Surfant sur l’euphorie de la victoire en coupe d’Europe, le Steaua remporte 3 titres ainsi que 3 coupes supplémentaires dans les années suivantes. De plus l’équipe devient invincible et ne perd aucun match entre Juin 1986 et Septembre 1989, établissant alors un record mondial. Mais les ennuis commencent en 1989 à la révolution roumaine. En effet, la sortie du socialisme fait rentrer le club dans la logique du marché des joueurs et le club est pillé de son vivier par les grandes écuries européennes. Au niveau national, les performances ne sont pas impactées puisque le pays est entièrement touché, ce qui permet au Steaua de remporter le championnat à 6 reprises entre 1993 et 1998. Mais c’est au niveau européen que cela se note avec une perte de puissance importante qui amène chaque qualification pour les phases de poules à être considérées comme un exploit. Le Steaua est complètement dépassé et en 1998 intervient la rupture fatidique. Le club appartient encore à l’armée et pour des raisons juridiques fixé par l’UEFA, il doit s’en différencier. Le Steaua se sépare donc du CSA Bucarest et dans l’imaginaire cela n’a que peu d’incidence tant le nouveau propriétaire Viorel Păunescu tente de garder un lien avec. Mais Paunescu gère d’une mauvaise main le club qui contracte des dettes colossales rapidement.

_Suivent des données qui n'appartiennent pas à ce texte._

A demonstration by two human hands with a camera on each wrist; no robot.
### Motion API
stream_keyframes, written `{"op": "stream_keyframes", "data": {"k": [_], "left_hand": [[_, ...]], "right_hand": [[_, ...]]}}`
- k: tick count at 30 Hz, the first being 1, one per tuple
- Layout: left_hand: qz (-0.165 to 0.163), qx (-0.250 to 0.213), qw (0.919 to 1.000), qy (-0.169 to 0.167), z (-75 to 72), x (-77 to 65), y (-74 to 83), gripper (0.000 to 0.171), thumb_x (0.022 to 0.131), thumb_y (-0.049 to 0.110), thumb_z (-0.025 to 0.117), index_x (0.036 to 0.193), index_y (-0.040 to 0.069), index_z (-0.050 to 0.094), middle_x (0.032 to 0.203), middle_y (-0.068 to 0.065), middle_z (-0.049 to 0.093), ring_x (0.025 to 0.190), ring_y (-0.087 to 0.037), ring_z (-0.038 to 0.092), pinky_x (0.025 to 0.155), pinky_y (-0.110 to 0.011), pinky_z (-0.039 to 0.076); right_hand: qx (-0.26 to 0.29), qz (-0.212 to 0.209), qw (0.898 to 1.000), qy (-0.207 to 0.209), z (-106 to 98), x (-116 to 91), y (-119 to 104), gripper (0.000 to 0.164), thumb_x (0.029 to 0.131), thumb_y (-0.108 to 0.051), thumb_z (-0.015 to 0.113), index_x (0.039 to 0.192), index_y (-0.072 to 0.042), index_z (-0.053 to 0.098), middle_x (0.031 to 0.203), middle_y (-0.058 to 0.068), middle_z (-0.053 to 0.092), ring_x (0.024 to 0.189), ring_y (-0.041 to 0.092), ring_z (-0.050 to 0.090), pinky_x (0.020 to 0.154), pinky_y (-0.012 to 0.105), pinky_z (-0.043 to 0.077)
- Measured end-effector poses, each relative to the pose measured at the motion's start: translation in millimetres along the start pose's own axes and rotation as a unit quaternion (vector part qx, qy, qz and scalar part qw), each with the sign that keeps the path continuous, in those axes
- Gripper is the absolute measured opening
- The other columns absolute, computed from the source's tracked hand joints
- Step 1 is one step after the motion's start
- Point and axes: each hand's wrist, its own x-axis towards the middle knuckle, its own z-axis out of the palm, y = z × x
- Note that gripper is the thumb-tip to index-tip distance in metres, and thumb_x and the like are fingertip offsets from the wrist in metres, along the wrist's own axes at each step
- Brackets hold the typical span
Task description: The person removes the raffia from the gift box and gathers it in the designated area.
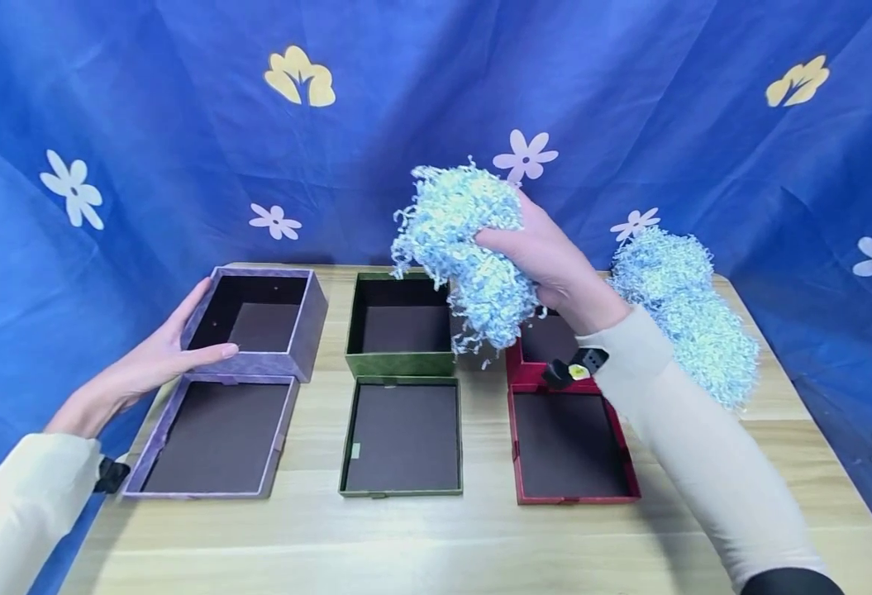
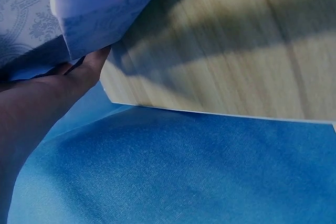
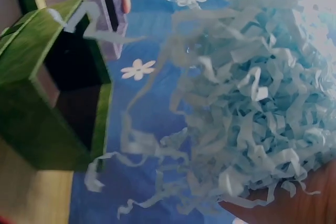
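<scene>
My right hand (image 1: 555, 256) grips a big clump of pale blue shredded paper (image 1: 458, 223), raised above the table between the green box (image 1: 398, 364) and the red box (image 1: 517, 373). Loose strands dangle from the clump; in the right wrist view the shredded paper (image 3: 257, 103) fills the right side. At the far left, my left hand (image 1: 149, 355) holds an open purple box (image 1: 315, 322), thumb along the front rim and fingers against its left side. The green box stands open with its dark inside showing. The right arm and the paper partly hide the red box.
In front of the boxes lie a purple lid (image 1: 220, 438), a green lid (image 1: 406, 438) and a red lid (image 1: 569, 446), hollow sides up. More blue shredded paper (image 1: 684, 314) is heaped at the back right of the wooden table (image 1: 406, 545). Behind hangs a blue flowered cloth (image 1: 406, 99).
</scene>
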Motion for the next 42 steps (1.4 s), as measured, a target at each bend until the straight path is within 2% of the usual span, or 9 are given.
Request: {"op": "stream_keyframes", "data": {"k": [6, 10, 13, 25, 28, 33, 37, 40, 42], "left_hand": [[-0.002, 0.001, 1.0000, -0.004, 1.0, 0.5, -4.0, 0.111, 0.108, 0.023, 0.070, 0.171, 0.043, -0.019, 0.178, 0.012, -0.025, 0.161, -0.030, -0.026, 0.115, -0.084, -0.008], [0.000, 0.002, 1.0000, -0.004, 0.3, 1.5, -6.4, 0.111, 0.108, 0.023, 0.070, 0.171, 0.043, -0.019, 0.178, 0.013, -0.025, 0.161, -0.029, -0.026, 0.115, -0.084, -0.008], [0.000, 0.002, 0.9999, -0.011, -1.2, 0.6, -6.4, 0.110, 0.109, 0.023, 0.069, 0.170, 0.047, -0.019, 0.177, 0.016, -0.025, 0.161, -0.029, -0.027, 0.114, -0.086, -0.006], [0.000, 0.000, 0.9998, -0.020, -3.3, -4.3, -1.1, 0.108, 0.109, 0.022, 0.067, 0.167, 0.053, -0.018, 0.175, 0.021, -0.025, 0.159, -0.027, -0.029, 0.115, -0.085, -0.006], [0.000, 0.001, 0.9998, -0.022, -1.9, -1.8, -0.3, 0.108, 0.109, 0.023, 0.068, 0.167, 0.055, -0.018, 0.174, 0.024, -0.025, 0.159, -0.027, -0.029, 0.115, -0.085, -0.005], [-0.003, 0.010, 0.9997, -0.024, -1.1, 1.4, -0.3, 0.108, 0.109, 0.026, 0.068, 0.166, 0.056, -0.019, 0.174, 0.024, -0.025, 0.159, -0.028, -0.028, 0.114, -0.086, -0.003], [-0.011, 0.015, 0.9995, -0.026, -2.6, 2.5, -2.5, 0.108, 0.109, 0.026, 0.068, 0.165, 0.058, -0.020, 0.174, 0.024, -0.026, 0.159, -0.028, -0.029, 0.113, -0.087, -0.003], [-0.007, 0.012, 0.9995, -0.029, -4.3, 2.5, -3.6, 0.107, 0.110, 0.024, 0.066, 0.165, 0.057, -0.020, 0.174, 0.024, -0.026, 0.159, -0.028, -0.030, 0.112, -0.088, -0.004], [-0.003, 0.009, 0.9995, -0.031, -5.4, 2.3, -3.8, 0.107, 0.110, 0.023, 0.066, 0.166, 0.056, -0.020, 0.174, 0.024, -0.025, 0.159, -0.028, -0.029, 0.112, -0.088, -0.004]], "right_hand": [[-0.051, 0.032, 0.997, 0.054, -34.6, -28.4, 0.5, 0.078, 0.105, 0.000, 0.059, 0.174, -0.019, 0.029, 0.168, 0.009, 0.041, 0.128, 0.018, 0.053, 0.102, 0.033, 0.051], [-0.101, 0.106, 0.980, 0.133, -58.5, -52.7, -3.4, 0.095, 0.107, -0.015, 0.065, 0.177, -0.022, 0.000, 0.183, 0.001, 0.002, 0.162, 0.027, 0.013, 0.128, 0.056, 0.019], [-0.125, 0.152, 0.963, 0.182, -79.8, -71.1, -4.8, 0.110, 0.107, -0.026, 0.068, 0.172, -0.026, -0.021, 0.178, -0.005, -0.026, 0.163, 0.025, -0.016, 0.129, 0.061, -0.002], [-0.164, 0.187, 0.939, 0.236, -159.5, -146.6, 10.2, 0.107, 0.112, -0.034, 0.056, 0.162, -0.022, -0.038, 0.169, 0.005, -0.043, 0.155, 0.035, -0.031, 0.123, 0.069, -0.008], [-0.163, 0.151, 0.946, 0.236, -182.8, -166.9, 20.0, 0.098, 0.114, -0.025, 0.055, 0.169, -0.020, -0.026, 0.175, 0.003, -0.033, 0.158, 0.029, -0.026, 0.126, 0.060, -0.009], [-0.207, 0.147, 0.938, 0.234, -217.3, -203.1, 36.6, 0.088, 0.116, -0.028, 0.056, 0.175, -0.031, -0.009, 0.181, 0.002, -0.015, 0.161, 0.024, -0.011, 0.125, 0.041, 0.019], [-0.245, 0.143, 0.922, 0.262, -234.5, -226.4, 51.7, 0.087, 0.116, -0.030, 0.055, 0.175, -0.028, -0.010, 0.181, 0.007, -0.016, 0.162, 0.031, -0.014, 0.130, 0.052, 0.003], [-0.294, 0.149, 0.904, 0.273, -247.3, -240.8, 65.6, 0.089, 0.115, -0.032, 0.055, 0.176, -0.022, -0.009, 0.180, 0.021, -0.007, 0.149, 0.030, 0.040, 0.116, 0.045, 0.046], [-0.313, 0.145, 0.899, 0.270, -256.5, -249.0, 77.4, 0.088, 0.115, -0.031, 0.058, 0.177, -0.019, -0.002, 0.179, 0.019, 0.009, 0.131, 0.011, 0.051, 0.090, 0.025, 0.056]]}}
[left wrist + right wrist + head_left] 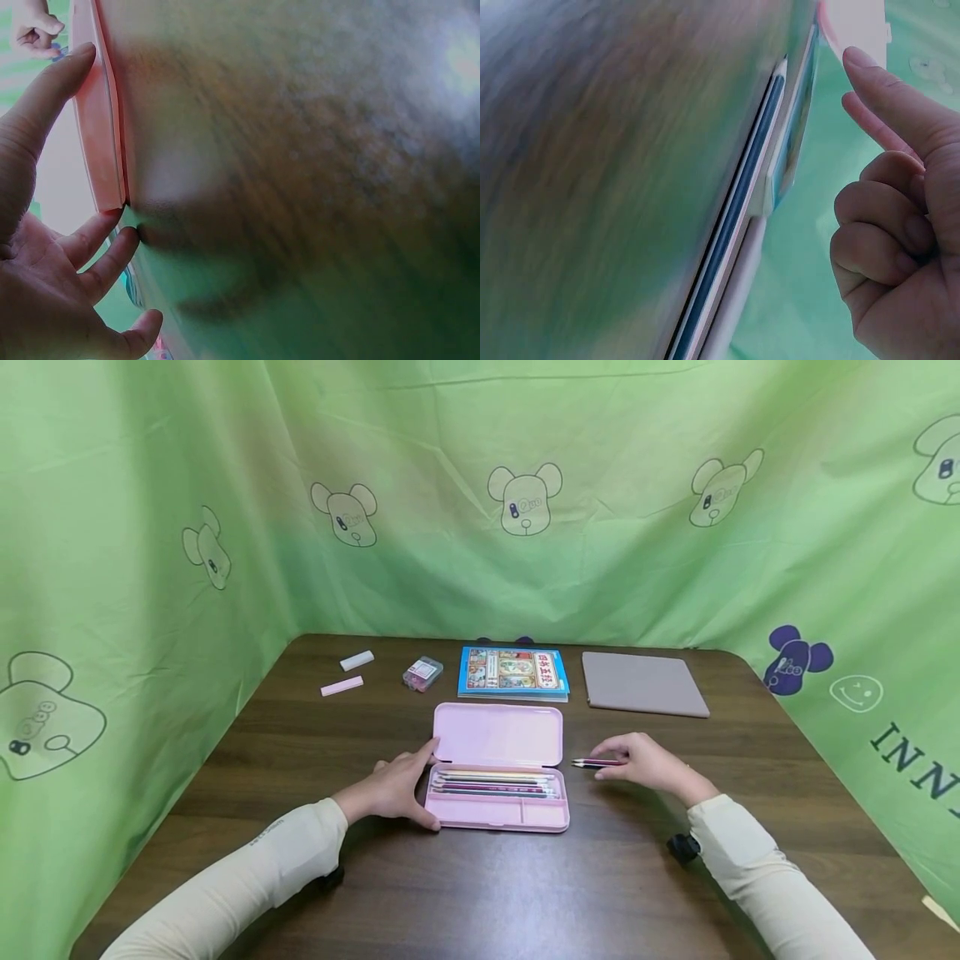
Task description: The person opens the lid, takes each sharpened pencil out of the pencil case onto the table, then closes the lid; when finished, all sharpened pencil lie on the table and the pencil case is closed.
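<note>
A pink pencil case [472, 812] lies opened in the middle of the table, its lid [498, 735] folded back. Several pencils [495, 783] fill its long compartment; the two small front compartments hold nothing. My left hand [388, 787] spans the case's left end with spread fingers, thumb at the front corner and index finger by the hinge. To the right of the case, loose pencils [583, 762] lie on the table under my right hand [651, 762]. In the right wrist view that hand's thumb and index finger extend, the other fingers bend, and the pencils [739, 195] run apart from it.
Behind the case lie a blue illustrated book [514, 672] and a greyish notebook [643, 683]. Toward the back left are a small clear box [423, 673], a white bar [356, 661] and a pink bar [342, 686]. A green curtain [442, 585] surrounds the table.
</note>
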`<state>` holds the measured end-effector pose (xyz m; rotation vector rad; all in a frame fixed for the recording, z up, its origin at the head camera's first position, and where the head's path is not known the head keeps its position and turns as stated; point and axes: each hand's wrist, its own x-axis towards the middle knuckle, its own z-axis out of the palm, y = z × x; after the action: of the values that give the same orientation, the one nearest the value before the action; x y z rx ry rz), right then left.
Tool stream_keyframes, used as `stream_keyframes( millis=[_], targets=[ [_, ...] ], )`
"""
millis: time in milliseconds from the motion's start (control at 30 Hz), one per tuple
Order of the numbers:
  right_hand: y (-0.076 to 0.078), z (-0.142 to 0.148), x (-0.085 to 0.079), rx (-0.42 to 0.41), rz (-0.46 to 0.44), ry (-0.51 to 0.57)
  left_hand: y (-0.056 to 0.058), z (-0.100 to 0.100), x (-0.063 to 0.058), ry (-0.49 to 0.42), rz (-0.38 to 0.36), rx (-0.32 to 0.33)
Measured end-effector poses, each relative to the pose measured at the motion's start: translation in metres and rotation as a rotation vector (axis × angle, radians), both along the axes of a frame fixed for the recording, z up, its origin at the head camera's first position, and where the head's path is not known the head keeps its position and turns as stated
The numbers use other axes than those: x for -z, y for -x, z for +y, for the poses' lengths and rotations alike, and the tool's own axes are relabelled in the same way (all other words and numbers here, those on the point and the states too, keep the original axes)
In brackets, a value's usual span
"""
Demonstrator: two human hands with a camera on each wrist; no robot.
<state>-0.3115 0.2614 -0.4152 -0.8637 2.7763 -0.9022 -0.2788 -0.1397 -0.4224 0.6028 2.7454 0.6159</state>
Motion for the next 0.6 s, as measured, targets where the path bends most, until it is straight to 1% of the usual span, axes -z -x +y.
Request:
stream_keyframes(
  millis=[133, 300, 467, 600],
  targets=[
    [0.001, -0.009, 0.003, -0.034, 0.006, 0.014, 0.000, 0.000, 0.002, 0.001, 0.017, 0.010],
    [0.002, -0.021, 0.002, -0.031, -0.054, -0.015, 0.000, 0.000, 0.002, 0.002, 0.023, 0.018],
    [0.003, -0.033, 0.002, -0.049, -0.080, -0.035, 0.000, 0.000, 0.003, -0.005, 0.031, 0.021],
    [0.003, -0.043, 0.002, -0.075, -0.095, -0.031, 0.000, 0.000, 0.003, -0.006, 0.035, 0.018]
  ],
)
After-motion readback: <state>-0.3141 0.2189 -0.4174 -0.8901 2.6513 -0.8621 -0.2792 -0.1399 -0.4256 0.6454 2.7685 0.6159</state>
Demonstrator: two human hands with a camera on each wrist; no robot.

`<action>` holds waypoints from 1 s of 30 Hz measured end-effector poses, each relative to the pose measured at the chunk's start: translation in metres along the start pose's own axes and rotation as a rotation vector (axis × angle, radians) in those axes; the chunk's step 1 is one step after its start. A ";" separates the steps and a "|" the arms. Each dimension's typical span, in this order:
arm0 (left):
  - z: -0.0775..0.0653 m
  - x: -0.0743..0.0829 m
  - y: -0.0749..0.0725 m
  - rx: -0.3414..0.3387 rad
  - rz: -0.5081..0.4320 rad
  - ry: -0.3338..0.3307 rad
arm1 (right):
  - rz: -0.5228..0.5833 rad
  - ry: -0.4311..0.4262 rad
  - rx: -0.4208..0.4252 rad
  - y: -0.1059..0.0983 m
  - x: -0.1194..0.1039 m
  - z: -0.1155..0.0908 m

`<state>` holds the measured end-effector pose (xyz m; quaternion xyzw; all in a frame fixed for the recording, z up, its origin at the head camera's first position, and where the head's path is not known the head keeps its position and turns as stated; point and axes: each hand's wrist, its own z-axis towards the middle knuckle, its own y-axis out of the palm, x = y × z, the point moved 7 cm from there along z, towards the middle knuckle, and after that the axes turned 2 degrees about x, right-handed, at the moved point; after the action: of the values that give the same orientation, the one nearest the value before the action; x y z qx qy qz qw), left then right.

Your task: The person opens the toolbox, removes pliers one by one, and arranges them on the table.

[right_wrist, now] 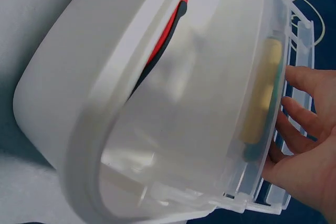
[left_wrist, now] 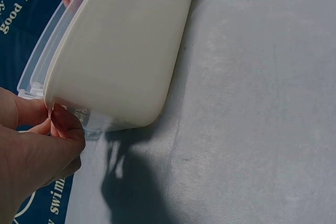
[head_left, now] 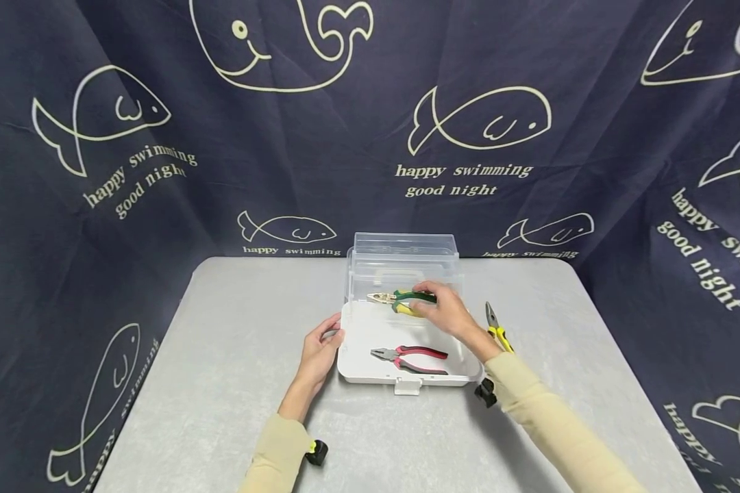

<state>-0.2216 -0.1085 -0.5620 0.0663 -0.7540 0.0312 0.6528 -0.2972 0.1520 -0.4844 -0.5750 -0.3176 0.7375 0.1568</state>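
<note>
In the head view a white box [head_left: 370, 325] with a clear lid [head_left: 401, 243] stands open. My left hand [head_left: 322, 350] holds its left rim; in the left wrist view thumb and fingers pinch the edge. My right hand [head_left: 445, 311] reaches over the back of the box and grips green-and-yellow pliers [head_left: 401, 301] across the handles, their jaws facing left. In the right wrist view a yellow-green handle [right_wrist: 262, 93] shows through clear plastic beside the fingers. Red-and-black pliers [head_left: 410, 357] lie near the front of the box.
Yellow-and-black long-nose pliers [head_left: 496, 327] lie on the grey table [head_left: 222, 383], right of the box and partly behind my right forearm. A white latch [head_left: 407, 386] juts from the box's front. Dark fish-print cloth [head_left: 308, 157] hangs behind the table and at both sides.
</note>
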 end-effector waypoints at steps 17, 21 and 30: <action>-0.002 0.001 0.001 -0.008 -0.002 -0.004 | -0.148 -0.060 -0.123 0.010 -0.014 0.007; 0.000 -0.002 0.001 -0.005 -0.002 -0.008 | -0.150 -0.068 -0.149 0.011 -0.020 0.007; 0.001 -0.003 0.001 -0.006 0.014 -0.011 | -0.293 -0.180 -0.132 0.022 -0.040 0.011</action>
<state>-0.2224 -0.1079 -0.5648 0.0594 -0.7581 0.0330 0.6486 -0.2932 0.1081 -0.4674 -0.4633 -0.4584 0.7327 0.1957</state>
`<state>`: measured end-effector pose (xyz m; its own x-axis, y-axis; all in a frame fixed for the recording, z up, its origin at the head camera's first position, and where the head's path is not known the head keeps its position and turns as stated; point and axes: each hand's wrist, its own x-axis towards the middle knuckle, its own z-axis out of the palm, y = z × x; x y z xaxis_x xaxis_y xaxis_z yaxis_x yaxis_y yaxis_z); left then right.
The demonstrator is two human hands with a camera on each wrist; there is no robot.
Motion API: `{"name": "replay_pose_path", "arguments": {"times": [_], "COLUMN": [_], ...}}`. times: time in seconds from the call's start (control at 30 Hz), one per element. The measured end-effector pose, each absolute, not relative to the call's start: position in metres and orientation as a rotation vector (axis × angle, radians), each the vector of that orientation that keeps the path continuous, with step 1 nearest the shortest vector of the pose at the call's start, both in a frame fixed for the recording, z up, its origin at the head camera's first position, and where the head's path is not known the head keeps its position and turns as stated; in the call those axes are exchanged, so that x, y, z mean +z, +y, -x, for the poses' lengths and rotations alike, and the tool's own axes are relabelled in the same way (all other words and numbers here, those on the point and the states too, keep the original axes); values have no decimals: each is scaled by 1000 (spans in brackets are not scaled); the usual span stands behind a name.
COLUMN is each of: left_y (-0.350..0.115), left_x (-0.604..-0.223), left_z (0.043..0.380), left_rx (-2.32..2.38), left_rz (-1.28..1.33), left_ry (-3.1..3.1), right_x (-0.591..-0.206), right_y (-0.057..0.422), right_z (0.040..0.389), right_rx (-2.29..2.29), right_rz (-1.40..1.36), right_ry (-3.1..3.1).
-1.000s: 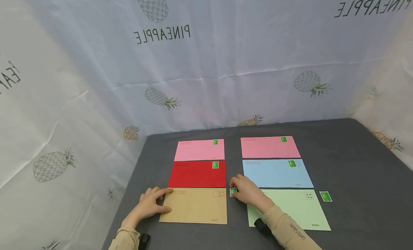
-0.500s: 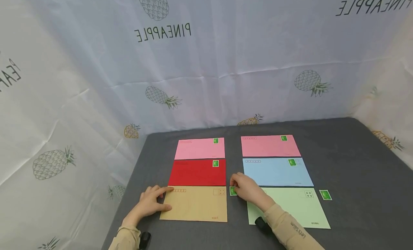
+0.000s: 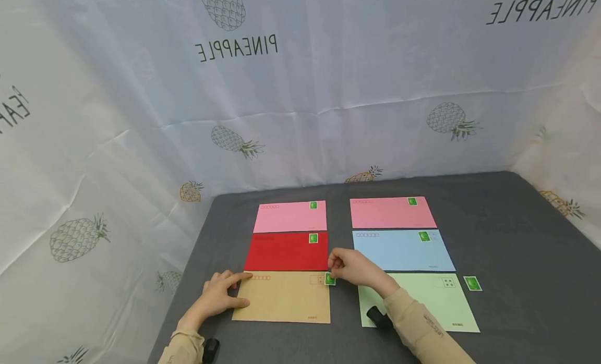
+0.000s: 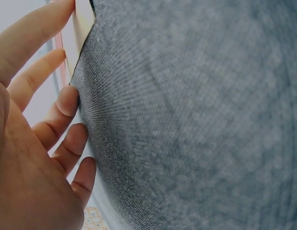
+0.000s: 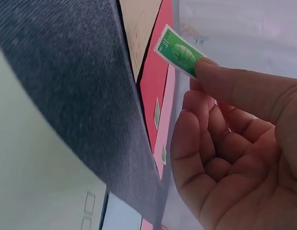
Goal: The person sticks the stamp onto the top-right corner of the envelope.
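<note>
A green postage stamp with a white perforated edge [image 5: 179, 50] is pinched between the thumb and a finger of my right hand [image 3: 354, 267]. In the head view this stamp overlaps the upper right corner of the tan envelope [image 3: 281, 301], near its printed stamp box. In the right wrist view it is raised off the surface. My left hand [image 3: 216, 296] rests at the tan envelope's left edge, thumb and index finger spread over it. The left wrist view shows the left fingers [image 4: 67, 103] touching the envelope's edge, holding nothing between them.
Behind the tan envelope lie a red envelope [image 3: 286, 254] and a pink one [image 3: 288, 218], both stamped. The right column holds stamped pink [image 3: 389, 215] and blue [image 3: 399, 254] envelopes and a green envelope [image 3: 422, 306] without one. Another loose stamp [image 3: 472, 283] lies to its right.
My right hand has moved left with the stamp, from the dark gap between the columns to the tan envelope's right corner. The left hand has stayed in place.
</note>
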<state>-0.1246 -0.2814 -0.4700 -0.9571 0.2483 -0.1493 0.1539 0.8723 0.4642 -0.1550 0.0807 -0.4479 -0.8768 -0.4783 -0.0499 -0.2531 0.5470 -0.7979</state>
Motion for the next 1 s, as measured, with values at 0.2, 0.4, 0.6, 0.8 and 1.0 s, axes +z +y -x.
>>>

Gigi Becali – Le Sens du Jeu

L’investisseur Gigi Becali, qui devient rapidement président remet les comptes à zéro (du moins c’est ce qu’il pense) et semble offrir au club une chance de se reconstruire. Le Steaua gagne titres sur titres et embauche la légende italienne Walter Zenga comme entraîneur en 2004 qui emmène le club en demi-finale de la coupe de l’UEFA, une épopée européenne inespérée pour un club ne s’étant plus qualifié en phase finale depuis 1993. Mais la rupture entre dirigeants, armée et supporters pointe le bout de son nez et l’ingérence de Becali dans les affaires sportives insupporte. Des chants anti-Becalli résonnent dans un stade de Ghencea acquis aux ultras, reprochant au président sa mauvaise gestion des transferts, des soupçons de matchs truqués entre 2003 et 2007 mènent le club à perdre grandement en popularité en Roumanie, et un conflit entre l’armée, détentrice du stade ainsi que de l’identité du club, et Becalli, font craindre aux supporters de perdre leur stade, leur logo et leurs couleurs. Cette crainte est confirmée à partir de 2015 lorsque le ministère de la défense refuse la location du stade au Steaua, forcé d’aller jouer à l’Arena Nationalam avec une afluence n’excédant jamais plus de 6000 supporters. Le club perd même le droit d’utiliser le nom Steaua et se renomme FCSB, ce sur quoi joue le propriétaire en gardant une ambigüité sur la signification de ce S. Le club réussit tout de même a gardé son coefficient UEFA après un accord avec l’organisme. La mouvance ultra est en conflit, et le groupe des Peluza Sud boycott le stade depuis désormais quatre ans et se retranche donc sur les autres sections du CSA Steaua que sont le volley ou le water-polo. La création d’une nouvelle équipe par l’armée a même été discutée pour augmenter la pression autour de Becalli. Mais sa direction d’une main de fer ainsi que son abnégation ne permettent pas d’imaginer un futur proche sans ce dirigeant. Sa présence pourrit l‘image du club mois après mois avec comme dernière déclaration en date : « Le Football féminin est une idée de Satan ».

Becali n’est désormais plus en odeur de sainteté à Bucarest
Becali – Le Sens du Jeu

Qu’il n’est pas bon à être supporter du Steaua.